### Problem requirements
Without including any pictures, reproduce the full listing exactly.
%%
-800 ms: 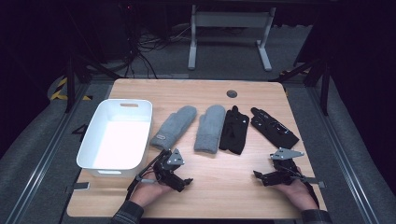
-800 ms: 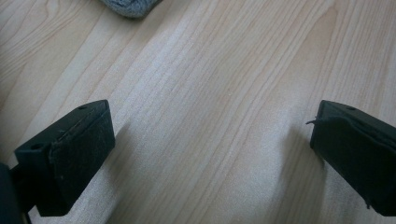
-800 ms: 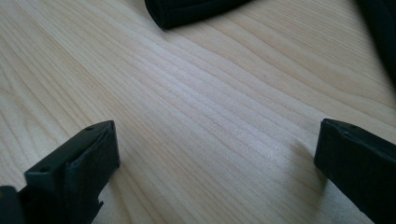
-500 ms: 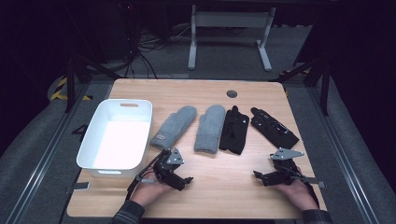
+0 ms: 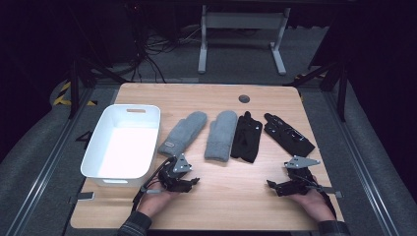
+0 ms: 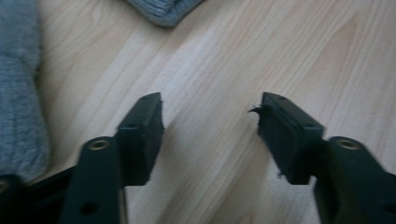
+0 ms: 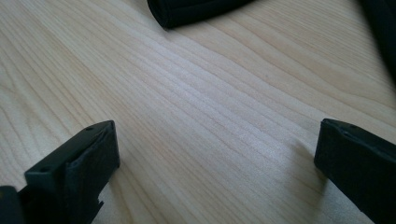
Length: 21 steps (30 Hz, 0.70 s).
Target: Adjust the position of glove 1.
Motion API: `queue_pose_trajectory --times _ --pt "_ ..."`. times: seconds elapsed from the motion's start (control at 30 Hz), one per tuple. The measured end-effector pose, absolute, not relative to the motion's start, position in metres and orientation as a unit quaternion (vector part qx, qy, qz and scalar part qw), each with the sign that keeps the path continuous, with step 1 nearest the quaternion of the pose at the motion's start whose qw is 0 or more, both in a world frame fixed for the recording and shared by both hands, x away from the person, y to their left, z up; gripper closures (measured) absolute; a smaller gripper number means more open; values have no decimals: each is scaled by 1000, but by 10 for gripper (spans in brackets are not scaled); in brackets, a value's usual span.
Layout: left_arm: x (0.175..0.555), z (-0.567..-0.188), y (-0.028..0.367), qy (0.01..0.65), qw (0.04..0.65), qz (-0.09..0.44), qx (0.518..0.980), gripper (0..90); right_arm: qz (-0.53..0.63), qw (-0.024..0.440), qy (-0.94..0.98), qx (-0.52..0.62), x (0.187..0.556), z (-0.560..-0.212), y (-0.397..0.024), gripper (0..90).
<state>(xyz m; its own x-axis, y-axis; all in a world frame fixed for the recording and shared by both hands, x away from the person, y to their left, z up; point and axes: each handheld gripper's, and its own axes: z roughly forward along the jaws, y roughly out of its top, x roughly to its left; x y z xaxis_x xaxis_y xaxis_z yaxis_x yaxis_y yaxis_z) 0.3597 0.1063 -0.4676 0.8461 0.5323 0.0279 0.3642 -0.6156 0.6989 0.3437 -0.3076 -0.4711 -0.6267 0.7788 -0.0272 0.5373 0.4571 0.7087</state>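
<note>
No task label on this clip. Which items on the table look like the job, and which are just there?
Likely the job (a guess):
- white bin, empty
- two grey mittens
- two black gloves
- left gripper and right gripper, both open, resting on bare wood

Just there:
- dark round grommet in the table
- desk frame on the floor

Two grey mittens (image 5: 183,132) (image 5: 221,134), two black gloves (image 5: 246,136) (image 5: 288,134), one white bin (image 5: 98,145), two grippers (image 5: 189,183) (image 5: 273,186)
</note>
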Motion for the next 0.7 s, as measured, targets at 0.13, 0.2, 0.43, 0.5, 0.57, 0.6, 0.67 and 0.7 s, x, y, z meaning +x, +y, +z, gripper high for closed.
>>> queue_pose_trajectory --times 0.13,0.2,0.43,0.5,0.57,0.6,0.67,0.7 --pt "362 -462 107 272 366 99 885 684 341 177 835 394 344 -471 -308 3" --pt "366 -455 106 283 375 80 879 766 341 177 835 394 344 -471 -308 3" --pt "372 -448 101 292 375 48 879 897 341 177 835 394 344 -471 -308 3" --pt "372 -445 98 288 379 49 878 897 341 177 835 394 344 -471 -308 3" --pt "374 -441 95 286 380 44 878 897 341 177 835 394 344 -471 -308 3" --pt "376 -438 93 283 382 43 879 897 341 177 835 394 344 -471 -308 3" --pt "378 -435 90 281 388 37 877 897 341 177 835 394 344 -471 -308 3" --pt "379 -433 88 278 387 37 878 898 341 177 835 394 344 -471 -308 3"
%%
### Output of the task
-800 ms: 
-800 ms: 
-800 ms: 
-500 ms: 
+0 ms: 
+0 ms: 
+0 ms: 
Length: 21 steps (30 Hz, 0.70 s).
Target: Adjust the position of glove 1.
Motion API: `queue_pose_trajectory --times _ --pt "_ ..."`. times: seconds elapsed from the motion's start (control at 30 Hz), one per tuple. The measured end-effector pose, absolute, not relative to the motion's start, position in metres and orientation as a unit quaternion (vector part qx, qy, qz and scalar part qw), each with the sign that keeps the path continuous, with step 1 nearest the quaternion of the pose at the motion's start whose qw is 0 or more, both in a world frame fixed for the recording and shared by both hands, x away from the person, y to their left, z up; gripper closures (measured) absolute; a smaller gripper number means more open; values have no decimals: each is scaled by 1000, but by 10 for gripper (spans in brackets are not scaled); in brackets, a value's usual span.
Layout: left_arm: x (0.175..0.555), z (-0.567..-0.188), y (-0.028..0.367), qy (0.01..0.65), qw (0.04..0.65), qz (-0.09..0.44), qx (0.518..0.980), gripper (0..90); right_arm: qz (-0.53..0.63), qw (-0.024..0.440), qy (-0.94..0.98), qx (-0.52..0.62), x (0.187..0.556), z (-0.560..-0.212), y (-0.397..0.024), gripper (0..90).
<state>(xyz m; its own x-axis, y-axis; all in a world frame fixed for the recording and shared by both hands, x away from the person, y to their left, z up; point and axes: each handheld gripper's, and its own axes: z roughly forward along the jaws, y roughly out of its top, x roughly to its left; x y z xaxis_x xaxis_y xaxis_z yaxis_x yaxis_y yaxis_z) 0.3597 0.1063 -0.4676 0.8461 0.5323 0.0279 0.3642 -0.6156 0.6989 0.3437 -0.3076 -0.4711 -0.6267 0.7788 -0.0272 0.5373 0.4571 0.7087</state>
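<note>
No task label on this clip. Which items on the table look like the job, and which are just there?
Likely the job (a guess):
- white bin, empty
- two grey mittens
- two black gloves
- left gripper and right gripper, both open, resting on bare wood

Just there:
- dark round grommet in the table
- desk frame on the floor

Two grey mittens (image 5: 183,132) (image 5: 221,134), two black gloves (image 5: 246,136) (image 5: 288,134), one white bin (image 5: 98,145), two grippers (image 5: 189,183) (image 5: 273,186)
</note>
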Motion for the next 0.7 s, as measured, targets at 0.13, 0.2, 0.43, 0.5, 0.57, 0.6, 0.67 and 0.7 s, x, y, z meaning +x, +y, +z, gripper high for closed.
>>> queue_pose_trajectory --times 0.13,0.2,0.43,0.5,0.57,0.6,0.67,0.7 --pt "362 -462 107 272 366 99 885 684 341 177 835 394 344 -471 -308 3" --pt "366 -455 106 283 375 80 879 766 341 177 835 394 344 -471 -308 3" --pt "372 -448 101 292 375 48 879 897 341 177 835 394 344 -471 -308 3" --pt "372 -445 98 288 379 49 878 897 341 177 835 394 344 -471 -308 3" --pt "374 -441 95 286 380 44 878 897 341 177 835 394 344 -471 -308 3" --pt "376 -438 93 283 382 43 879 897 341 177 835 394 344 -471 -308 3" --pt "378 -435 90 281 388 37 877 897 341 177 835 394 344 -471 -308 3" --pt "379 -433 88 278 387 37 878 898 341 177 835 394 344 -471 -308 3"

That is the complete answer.